On April 14, 2003, the Securities and Exchange Commission (SEC) announced that it has directed the Division of Corporation Finance to formulate possible changes in the proxy rules and regulations and their interpretations regarding procedures for the election of corporate directors. The SEC's Press Release indicated that the review will address the following topics:

  • Shareholder Proposals;

  • The corporate director nomination process;

  • Elections of Directors;

  • The solicitation of proxies for director elections;

  • Contests for corporate control; and

  • The disclosure and other requirements imposed on large shareholders and groups of shareholders.

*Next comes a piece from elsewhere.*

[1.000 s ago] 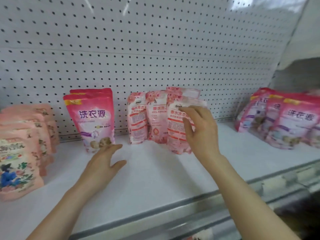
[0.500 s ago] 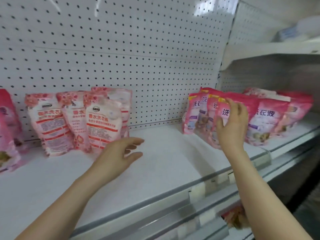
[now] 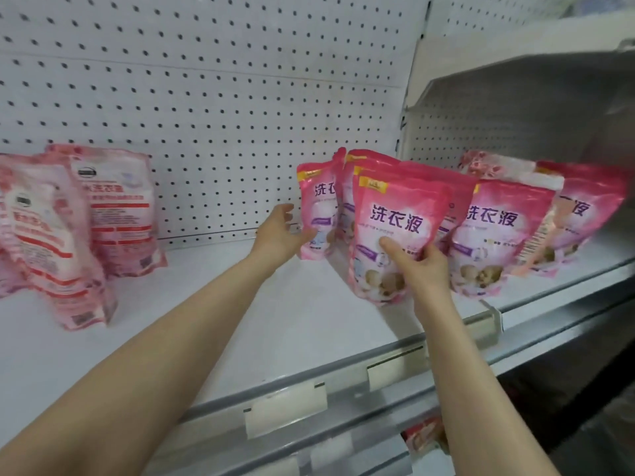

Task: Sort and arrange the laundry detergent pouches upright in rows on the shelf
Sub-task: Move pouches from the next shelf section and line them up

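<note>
My right hand (image 3: 421,269) grips the lower front of a bright pink detergent pouch (image 3: 395,214) with purple lettering, held upright just above the white shelf (image 3: 213,324). My left hand (image 3: 280,233) is open, its fingertips touching the lower edge of another bright pink pouch (image 3: 316,204) standing behind and to the left. More bright pink pouches (image 3: 494,231) lean together to the right. Pale pink pouches with red bands (image 3: 51,242) stand at the left.
A white pegboard wall (image 3: 206,97) backs the shelf. A metal price rail (image 3: 309,400) with blank label holders runs along the front edge. A higher shelf (image 3: 515,39) overhangs the right section. Bare shelf surface lies between the two pouch groups.
The view has swung right. My right hand, flat against a bright pink pouch before, now grips one and has pulled it forward. My left hand has reached right to the neighbouring pouch.
</note>
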A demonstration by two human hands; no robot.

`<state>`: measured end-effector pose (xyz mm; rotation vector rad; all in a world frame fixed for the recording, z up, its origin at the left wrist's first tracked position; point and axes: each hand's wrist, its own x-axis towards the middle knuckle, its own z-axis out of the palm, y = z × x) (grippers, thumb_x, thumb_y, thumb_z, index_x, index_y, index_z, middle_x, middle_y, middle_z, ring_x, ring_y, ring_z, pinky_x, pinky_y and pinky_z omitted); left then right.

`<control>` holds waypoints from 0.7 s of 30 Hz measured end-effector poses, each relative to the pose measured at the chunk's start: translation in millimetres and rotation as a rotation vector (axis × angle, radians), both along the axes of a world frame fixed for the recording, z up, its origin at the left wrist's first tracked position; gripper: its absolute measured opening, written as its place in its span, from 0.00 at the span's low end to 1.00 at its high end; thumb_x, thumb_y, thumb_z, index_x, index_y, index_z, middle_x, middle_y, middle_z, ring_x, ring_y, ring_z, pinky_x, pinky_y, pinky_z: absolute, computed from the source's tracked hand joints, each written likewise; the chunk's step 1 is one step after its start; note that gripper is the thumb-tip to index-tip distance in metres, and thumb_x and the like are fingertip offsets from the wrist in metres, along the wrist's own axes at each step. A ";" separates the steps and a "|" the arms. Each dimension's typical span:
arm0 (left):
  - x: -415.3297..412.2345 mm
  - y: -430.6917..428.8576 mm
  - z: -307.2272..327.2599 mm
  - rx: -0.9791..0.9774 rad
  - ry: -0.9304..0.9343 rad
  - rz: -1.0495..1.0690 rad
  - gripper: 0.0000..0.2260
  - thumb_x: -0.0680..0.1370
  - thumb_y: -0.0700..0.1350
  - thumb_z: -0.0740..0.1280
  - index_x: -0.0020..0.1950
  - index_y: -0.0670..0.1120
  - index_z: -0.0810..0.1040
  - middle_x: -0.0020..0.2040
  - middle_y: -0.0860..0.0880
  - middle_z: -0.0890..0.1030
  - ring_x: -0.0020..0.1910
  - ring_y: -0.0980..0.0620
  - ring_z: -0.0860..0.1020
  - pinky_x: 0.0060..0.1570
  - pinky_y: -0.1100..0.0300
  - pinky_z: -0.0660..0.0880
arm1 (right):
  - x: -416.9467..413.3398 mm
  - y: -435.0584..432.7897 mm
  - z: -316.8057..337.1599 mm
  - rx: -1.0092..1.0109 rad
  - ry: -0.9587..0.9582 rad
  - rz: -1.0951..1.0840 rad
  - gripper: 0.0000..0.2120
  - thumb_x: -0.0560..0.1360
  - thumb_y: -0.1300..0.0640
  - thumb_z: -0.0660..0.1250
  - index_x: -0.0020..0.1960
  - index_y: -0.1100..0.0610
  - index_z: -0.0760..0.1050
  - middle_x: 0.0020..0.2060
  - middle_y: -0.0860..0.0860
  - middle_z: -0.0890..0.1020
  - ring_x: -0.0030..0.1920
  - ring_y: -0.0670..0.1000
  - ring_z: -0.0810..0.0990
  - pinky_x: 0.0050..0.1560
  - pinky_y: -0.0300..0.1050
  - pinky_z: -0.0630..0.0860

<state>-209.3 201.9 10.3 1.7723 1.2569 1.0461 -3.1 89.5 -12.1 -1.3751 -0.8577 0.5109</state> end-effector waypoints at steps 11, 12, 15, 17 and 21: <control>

The Pennsylvania State Employees' Retirement System (SERS), established in 1923, is one of the oldest and largest defined-benefit retirement systems in the United States. SERS, which currently manages over $21 billion for the exclusive benefit of its 200,000 members and beneficiaries, applauds the Securities and Exchange Commission for undertaking this effort to consider revisions to the proxy rules and changes to the procedures for electing corporate directors.

SERS has a long history of involvement in corporate governance issues going back well over a decade. SERS has been and continues to be very active in the Council of Institutional Investors (CII). Founded in 1985, CII is an organization of large public, labor, and corporate pension funds, which seeks to address investment issues that affect the size or security of plan assets. Today the Council has over 130 pension fund members whose assets exceed $2 trillion. It is recognized as a significant voice for institutional shareholder interests.

Currently I serve as Co-Chair of the CII Board of Directors. I also serve as Co-Chair of CII's newly established Task Force on Improving Director-Shareholder Communication; the Task Force is a joint effort of the Council of Institutional Investors and the National Association of Corporate Directors.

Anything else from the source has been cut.